**About this exercise:**
Please write out only the lines running from the one with "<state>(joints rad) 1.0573" through the last line of the listing, each exactly as given.

**Supplied information:**
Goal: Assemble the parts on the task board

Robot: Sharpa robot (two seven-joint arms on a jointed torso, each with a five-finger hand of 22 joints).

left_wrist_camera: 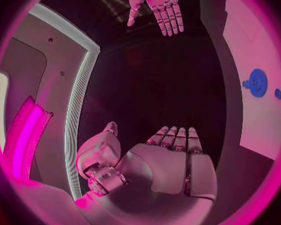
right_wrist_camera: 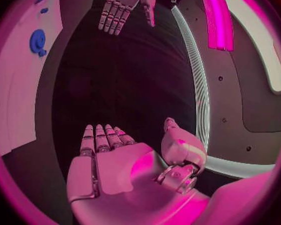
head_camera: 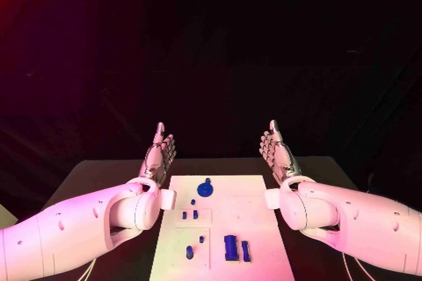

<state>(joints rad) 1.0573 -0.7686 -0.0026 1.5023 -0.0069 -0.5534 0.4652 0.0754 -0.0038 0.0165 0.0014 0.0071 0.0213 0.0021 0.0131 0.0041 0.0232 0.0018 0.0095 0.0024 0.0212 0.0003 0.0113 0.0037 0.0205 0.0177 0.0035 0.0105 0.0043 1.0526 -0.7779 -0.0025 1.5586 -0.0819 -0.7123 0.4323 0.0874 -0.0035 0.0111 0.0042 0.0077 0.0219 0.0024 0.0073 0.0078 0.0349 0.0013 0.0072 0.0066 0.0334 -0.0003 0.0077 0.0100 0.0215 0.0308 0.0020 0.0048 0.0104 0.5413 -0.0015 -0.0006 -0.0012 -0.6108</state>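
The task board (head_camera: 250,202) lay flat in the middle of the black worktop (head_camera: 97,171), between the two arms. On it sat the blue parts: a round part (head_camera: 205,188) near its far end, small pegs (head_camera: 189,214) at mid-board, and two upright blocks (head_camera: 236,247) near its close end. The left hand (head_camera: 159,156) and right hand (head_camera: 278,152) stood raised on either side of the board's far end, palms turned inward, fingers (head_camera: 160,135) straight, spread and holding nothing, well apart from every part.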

**Task result:**
<state>(joints rad) 1.0573 -0.7686 -0.0026 1.5023 -0.0069 -0.5534 0.4652 0.0754 -0.0038 0.0165 0.0014 0.0071 0.0213 0.0021 0.0131 0.0041 0.0232 0.0018 0.0095 0.0024 0.0212 0.0003 0.0113 0.0037 0.0205 0.0177 0.0035 0.0105 0.0043 1.0526 -0.7779 -0.0025 1.5586 -0.0819 -0.7123 0.4323 0.0874 -0.0035 0.0111 0.0042 0.0077 0.0219 0.0024 0.0073 0.0078 0.0349 0.0013 0.0072 0.0066 0.0334 -0.0003 0.0077 0.0100 0.0215 0.0308 0.0020 0.0048 0.0104 0.5413 -0.0015 -0.0006 -0.0012 -0.6108</state>
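The task board (head_camera: 250,202) lay flat in the middle of the black worktop (head_camera: 97,171), between the two arms. On it sat the blue parts: a round part (head_camera: 205,188) near its far end, small pegs (head_camera: 189,214) at mid-board, and two upright blocks (head_camera: 236,247) near its close end. The left hand (head_camera: 159,156) and right hand (head_camera: 278,152) stood raised on either side of the board's far end, palms turned inward, fingers (head_camera: 160,135) straight, spread and holding nothing, well apart from every part.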

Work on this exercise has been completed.